Problem details: For the listing below, print exactly the lines from the line with "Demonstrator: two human" to the line with "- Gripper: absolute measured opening", both included, and nothing beyond them.

Data records:
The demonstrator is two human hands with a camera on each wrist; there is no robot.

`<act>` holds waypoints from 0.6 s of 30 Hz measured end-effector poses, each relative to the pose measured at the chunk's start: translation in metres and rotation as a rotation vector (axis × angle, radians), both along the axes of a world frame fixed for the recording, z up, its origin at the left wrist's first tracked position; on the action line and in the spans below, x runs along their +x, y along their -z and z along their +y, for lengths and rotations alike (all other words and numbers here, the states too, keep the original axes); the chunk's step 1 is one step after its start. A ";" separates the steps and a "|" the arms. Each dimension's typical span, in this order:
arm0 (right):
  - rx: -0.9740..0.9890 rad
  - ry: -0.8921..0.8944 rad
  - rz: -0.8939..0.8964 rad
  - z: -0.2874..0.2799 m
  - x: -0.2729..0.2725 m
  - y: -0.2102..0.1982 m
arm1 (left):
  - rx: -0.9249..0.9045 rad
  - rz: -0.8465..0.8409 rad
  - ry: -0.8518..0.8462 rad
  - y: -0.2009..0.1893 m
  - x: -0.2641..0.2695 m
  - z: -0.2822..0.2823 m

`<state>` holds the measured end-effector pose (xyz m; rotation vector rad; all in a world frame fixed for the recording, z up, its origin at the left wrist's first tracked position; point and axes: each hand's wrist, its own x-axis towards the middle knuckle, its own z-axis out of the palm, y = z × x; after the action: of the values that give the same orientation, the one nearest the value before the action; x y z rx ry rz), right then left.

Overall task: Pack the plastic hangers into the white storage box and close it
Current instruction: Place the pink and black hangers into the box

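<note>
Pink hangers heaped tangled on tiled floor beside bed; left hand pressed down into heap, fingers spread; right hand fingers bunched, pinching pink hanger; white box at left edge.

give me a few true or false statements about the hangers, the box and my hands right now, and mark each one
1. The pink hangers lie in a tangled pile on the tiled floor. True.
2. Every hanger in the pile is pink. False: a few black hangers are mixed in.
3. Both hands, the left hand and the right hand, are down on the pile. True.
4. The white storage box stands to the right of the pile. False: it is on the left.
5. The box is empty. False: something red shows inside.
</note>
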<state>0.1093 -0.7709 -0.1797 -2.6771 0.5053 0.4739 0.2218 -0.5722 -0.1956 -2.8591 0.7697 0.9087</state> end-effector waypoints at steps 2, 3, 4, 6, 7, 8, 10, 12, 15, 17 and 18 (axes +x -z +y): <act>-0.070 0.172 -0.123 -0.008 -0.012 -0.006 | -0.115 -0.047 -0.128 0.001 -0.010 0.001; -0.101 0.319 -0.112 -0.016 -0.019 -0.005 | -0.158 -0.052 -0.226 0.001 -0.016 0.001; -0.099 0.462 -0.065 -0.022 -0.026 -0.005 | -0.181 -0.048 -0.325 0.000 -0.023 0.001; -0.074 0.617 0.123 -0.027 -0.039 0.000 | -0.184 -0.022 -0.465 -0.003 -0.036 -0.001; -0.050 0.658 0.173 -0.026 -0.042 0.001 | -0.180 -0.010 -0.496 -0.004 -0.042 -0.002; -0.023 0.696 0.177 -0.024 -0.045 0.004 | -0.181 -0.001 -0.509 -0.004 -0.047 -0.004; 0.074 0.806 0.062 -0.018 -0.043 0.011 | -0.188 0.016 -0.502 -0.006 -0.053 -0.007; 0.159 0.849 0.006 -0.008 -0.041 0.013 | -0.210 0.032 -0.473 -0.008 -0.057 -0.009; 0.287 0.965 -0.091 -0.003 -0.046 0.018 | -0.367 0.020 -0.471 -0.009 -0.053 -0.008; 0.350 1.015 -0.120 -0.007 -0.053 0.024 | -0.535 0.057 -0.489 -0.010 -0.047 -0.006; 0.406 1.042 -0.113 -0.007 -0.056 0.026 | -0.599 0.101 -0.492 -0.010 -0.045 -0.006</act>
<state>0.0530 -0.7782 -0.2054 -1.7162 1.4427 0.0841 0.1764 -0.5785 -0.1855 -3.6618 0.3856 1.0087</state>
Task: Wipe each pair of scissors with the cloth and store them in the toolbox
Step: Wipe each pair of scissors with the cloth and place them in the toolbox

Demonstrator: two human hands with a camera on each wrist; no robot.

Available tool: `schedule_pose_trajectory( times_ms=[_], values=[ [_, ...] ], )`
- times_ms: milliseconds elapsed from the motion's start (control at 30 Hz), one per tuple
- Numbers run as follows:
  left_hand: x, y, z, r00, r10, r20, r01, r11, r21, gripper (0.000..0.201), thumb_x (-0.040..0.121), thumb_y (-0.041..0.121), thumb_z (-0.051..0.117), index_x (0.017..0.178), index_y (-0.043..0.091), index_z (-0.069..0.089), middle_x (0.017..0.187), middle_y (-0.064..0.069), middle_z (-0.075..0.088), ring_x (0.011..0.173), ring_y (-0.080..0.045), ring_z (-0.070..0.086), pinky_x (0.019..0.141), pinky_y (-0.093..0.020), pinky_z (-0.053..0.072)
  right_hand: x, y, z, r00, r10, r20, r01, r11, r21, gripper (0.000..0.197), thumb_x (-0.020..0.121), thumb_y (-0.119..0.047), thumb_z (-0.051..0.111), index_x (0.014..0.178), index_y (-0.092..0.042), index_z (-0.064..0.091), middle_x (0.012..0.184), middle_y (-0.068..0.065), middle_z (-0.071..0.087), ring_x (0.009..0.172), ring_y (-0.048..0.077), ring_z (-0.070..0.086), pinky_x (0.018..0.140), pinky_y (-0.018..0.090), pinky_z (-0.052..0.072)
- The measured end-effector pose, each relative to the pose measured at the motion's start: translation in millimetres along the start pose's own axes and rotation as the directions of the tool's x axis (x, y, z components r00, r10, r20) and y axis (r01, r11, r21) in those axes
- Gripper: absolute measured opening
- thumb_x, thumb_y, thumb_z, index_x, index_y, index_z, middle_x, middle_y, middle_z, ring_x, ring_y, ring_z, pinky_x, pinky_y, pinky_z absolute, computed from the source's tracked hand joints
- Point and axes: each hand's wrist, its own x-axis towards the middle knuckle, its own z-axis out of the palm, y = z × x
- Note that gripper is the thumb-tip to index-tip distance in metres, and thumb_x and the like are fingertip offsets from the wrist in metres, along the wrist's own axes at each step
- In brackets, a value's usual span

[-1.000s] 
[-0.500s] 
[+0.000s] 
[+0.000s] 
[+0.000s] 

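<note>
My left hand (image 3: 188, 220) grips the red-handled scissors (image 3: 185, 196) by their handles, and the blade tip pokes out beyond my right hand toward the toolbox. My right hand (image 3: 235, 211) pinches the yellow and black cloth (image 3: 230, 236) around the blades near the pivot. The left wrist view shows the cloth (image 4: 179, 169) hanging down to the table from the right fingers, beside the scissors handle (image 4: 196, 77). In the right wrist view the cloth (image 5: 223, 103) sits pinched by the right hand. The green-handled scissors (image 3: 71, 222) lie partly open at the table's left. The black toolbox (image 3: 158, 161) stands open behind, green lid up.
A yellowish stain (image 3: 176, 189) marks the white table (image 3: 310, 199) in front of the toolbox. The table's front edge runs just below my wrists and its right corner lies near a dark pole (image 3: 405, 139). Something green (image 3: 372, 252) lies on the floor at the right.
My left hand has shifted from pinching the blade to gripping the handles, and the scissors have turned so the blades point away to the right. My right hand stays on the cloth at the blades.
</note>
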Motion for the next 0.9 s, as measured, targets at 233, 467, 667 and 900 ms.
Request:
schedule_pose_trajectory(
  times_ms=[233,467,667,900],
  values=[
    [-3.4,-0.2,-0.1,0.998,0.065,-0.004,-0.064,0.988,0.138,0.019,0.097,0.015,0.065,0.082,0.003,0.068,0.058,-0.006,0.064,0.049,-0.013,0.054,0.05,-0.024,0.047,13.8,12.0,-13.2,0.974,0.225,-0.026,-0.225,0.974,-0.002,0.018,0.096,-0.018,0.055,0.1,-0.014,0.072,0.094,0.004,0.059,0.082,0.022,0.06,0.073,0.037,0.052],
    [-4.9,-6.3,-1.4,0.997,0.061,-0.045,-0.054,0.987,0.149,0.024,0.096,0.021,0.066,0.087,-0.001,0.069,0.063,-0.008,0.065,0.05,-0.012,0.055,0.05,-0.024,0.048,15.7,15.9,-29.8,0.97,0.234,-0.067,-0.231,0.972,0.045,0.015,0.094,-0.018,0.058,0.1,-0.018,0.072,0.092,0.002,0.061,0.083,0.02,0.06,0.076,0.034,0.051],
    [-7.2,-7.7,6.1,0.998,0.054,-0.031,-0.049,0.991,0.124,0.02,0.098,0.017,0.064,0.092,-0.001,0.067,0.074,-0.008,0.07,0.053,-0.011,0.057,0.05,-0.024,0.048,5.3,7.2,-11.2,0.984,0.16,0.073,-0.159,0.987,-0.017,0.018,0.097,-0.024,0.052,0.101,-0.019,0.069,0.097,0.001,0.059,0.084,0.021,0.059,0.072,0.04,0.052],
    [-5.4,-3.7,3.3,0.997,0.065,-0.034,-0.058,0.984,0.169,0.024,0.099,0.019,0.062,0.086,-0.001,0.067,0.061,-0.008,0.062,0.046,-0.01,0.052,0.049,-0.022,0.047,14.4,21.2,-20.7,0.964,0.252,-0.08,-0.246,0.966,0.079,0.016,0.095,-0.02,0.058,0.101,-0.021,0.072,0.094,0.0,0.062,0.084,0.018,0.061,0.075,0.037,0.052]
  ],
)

Answer box:
Demonstrator: two human hands with a camera on each wrist; no robot.

Available tool: `schedule_pose_trajectory( times_ms=[_], values=[ [_, ...] ], )`
- times_ms: milliseconds elapsed from the motion's start (control at 30 Hz), one per tuple
- Numbers run as follows:
  left_hand: x, y, z, r00, r10, r20, r01, r11, r21, gripper (0.000..0.201), thumb_x (-0.040..0.121), thumb_y (-0.041..0.121), thumb_z (-0.051..0.117), index_x (0.017..0.178), index_y (-0.043..0.091), index_z (-0.069..0.089), middle_x (0.017..0.187), middle_y (-0.064..0.069), middle_z (-0.075..0.088), ring_x (0.011..0.173), ring_y (-0.080..0.045), ring_z (-0.070..0.086), pinky_x (0.019..0.141), pinky_y (-0.093..0.020), pinky_z (-0.053..0.072)
  right_hand: x, y, z, r00, r10, r20, r01, r11, r21, gripper (0.000..0.197), thumb_x (-0.020..0.121), thumb_y (-0.119..0.047), thumb_z (-0.051..0.111), index_x (0.014..0.178), index_y (-0.092..0.042), index_z (-0.064..0.091), middle_x (0.012..0.184), middle_y (-0.068..0.065), middle_z (-0.071..0.087), ring_x (0.009..0.172), ring_y (-0.048..0.077), ring_z (-0.070..0.086), pinky_x (0.018..0.140), pinky_y (-0.018..0.090), pinky_z (-0.052..0.072)
- The measured end-effector pose, each relative to the pose measured at the motion's start: translation in millimetres along the start pose's own axes and rotation as the directions of the tool's x axis (x, y, z components r00, r10, r20) and y axis (r01, r11, r21) in those axes
- Gripper: absolute measured opening

No part of the answer remains open.